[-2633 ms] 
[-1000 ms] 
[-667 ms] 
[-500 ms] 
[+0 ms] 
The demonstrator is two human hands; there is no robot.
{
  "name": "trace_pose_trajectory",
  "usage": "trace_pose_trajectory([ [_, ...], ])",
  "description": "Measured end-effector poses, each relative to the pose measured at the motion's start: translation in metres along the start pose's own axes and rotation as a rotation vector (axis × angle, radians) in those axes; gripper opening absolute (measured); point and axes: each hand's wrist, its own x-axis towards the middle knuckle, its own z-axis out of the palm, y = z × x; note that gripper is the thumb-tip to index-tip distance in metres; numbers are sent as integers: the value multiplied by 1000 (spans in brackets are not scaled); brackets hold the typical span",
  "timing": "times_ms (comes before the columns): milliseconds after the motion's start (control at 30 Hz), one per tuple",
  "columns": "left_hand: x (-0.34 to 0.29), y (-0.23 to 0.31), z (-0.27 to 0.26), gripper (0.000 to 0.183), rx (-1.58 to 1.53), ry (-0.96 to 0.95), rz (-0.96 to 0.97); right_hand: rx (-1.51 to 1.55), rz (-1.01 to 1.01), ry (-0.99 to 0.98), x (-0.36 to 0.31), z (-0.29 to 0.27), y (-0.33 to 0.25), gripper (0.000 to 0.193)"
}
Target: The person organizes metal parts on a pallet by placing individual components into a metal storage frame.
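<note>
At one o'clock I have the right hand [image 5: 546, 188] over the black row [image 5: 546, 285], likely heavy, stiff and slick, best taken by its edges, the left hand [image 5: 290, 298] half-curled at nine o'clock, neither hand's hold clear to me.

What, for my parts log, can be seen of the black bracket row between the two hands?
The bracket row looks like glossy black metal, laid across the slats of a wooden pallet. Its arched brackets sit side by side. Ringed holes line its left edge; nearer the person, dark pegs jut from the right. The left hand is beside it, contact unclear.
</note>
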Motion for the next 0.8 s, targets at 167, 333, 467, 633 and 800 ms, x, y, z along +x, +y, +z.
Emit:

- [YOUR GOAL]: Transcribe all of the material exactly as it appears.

- [OUTPUT BELOW]:
[-2633 ms] 
[-1000 ms] 
[-667 ms] 
[-500 ms] 
[+0 ms] 
The demonstrator is two human hands; there is no robot.
{
  "name": "trace_pose_trajectory",
  "usage": "trace_pose_trajectory([ [_, ...], ])",
  "description": "Measured end-effector poses, each relative to the pose measured at the motion's start: translation in metres along the start pose's own axes and rotation as a rotation vector (axis × angle, radians) in those axes; gripper opening absolute (measured); point and axes: each hand's wrist, its own x-axis towards the middle knuckle, its own z-axis out of the palm, y = z × x; note that gripper is the thumb-tip to index-tip distance in metres; numbers are sent as integers: the value multiplied by 1000 (spans in brackets are not scaled); brackets hold the typical span",
  "timing": "times_ms (comes before the columns): milliseconds after the motion's start (control at 30 Hz), one per tuple",
  "columns": "left_hand: x (-0.34 to 0.29), y (-0.23 to 0.31), z (-0.27 to 0.26), gripper (0.000 to 0.183), rx (-1.58 to 1.53), ry (-0.96 to 0.95), rz (-0.96 to 0.97); right_hand: rx (-1.51 to 1.55), rz (-1.01 to 1.01), ry (-0.99 to 0.98), x (-0.36 to 0.31), z (-0.29 to 0.27), y (-0.33 to 0.25), gripper (0.000 to 0.193)"
}
Target: The person organizes metal parts on a pallet by placing individual components into a metal storage frame.
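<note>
At one o'clock I have the right hand [image 5: 546, 188] over the black row [image 5: 546, 285], likely heavy, stiff and slick, best taken by its edges, the left hand [image 5: 290, 298] half-curled at nine o'clock, neither hand's hold clear to me.

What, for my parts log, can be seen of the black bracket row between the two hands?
The bracket row looks like glossy black metal, laid across the slats of a wooden pallet. Its arched brackets sit side by side. Ringed holes line its left edge; nearer the person, dark pegs jut from the right. The left hand is beside it, contact unclear.
</note>
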Motion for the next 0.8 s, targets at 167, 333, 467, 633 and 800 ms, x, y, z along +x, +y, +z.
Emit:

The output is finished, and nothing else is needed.